Esempio n. 1
0
def run_flow_on_task(flow,
                     task,
                     avoid_duplicate_runs=True,
                     flow_tags=None,
                     seed=None,
                     add_local_measures=True):
    """Run the model provided by the flow on the dataset defined by task.

    Takes the flow and repeat information into account. In case a flow is not
    yet published, it is published after executing the run (requires
    internet connection).

    Parameters
    ----------
    model : sklearn model
        A model which has a function fit(X,Y) and predict(X),
        all supervised estimators of scikit learn follow this definition of a model [1]
        [1](http://scikit-learn.org/stable/tutorial/statistical_inference/supervised_learning.html)
    task : OpenMLTask
        Task to perform. This may be an OpenMLFlow instead if the second argument is an OpenMLTask.
    avoid_duplicate_runs : bool
        If this flag is set to True, the run will throw an error if the
        setup/task combination is already present on the server. Works only
        if the flow is already published on the server. This feature requires an
        internet connection.
        This may be an OpenMLTask instead if the first argument is the OpenMLFlow.
    flow_tags : list(str)
        A list of tags that the flow should have at creation.
    seed: int
        Models that are not seeded will be automatically seeded by a RNG. The
        RBG will be seeded with this seed.
    add_local_measures : bool
        Determines whether to calculate a set of evaluation measures locally,
        to later verify server behaviour. Defaults to True

    Returns
    -------
    run : OpenMLRun
        Result of the run.
    """
    if flow_tags is not None and not isinstance(flow_tags, list):
        raise ValueError("flow_tags should be list")
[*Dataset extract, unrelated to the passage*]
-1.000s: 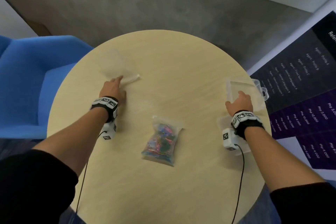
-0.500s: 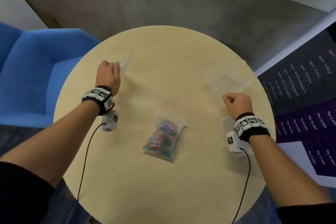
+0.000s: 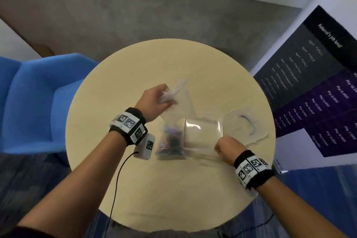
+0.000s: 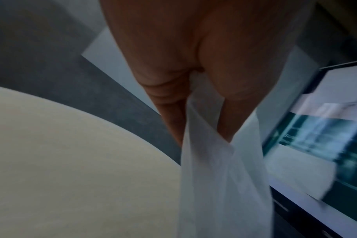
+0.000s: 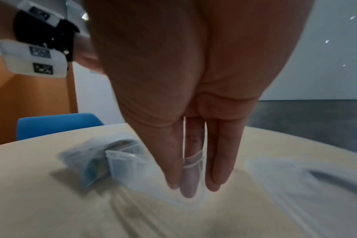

    # TODO: At some point in the future do not allow for arguments in old order (order changed 6-2018).
    if isinstance(flow, OpenMLTask) and isinstance(task, OpenMLFlow):
        # We want to allow either order of argument (to avoid confusion).
        warnings.warn(
            "The old argument order (Flow, model) is deprecated and will not be supported in the future. "
            "Please use the order (model, Flow).", DeprecationWarning)
        task, flow = flow, task

    flow.model = _get_seeded_model(flow.model, seed=seed)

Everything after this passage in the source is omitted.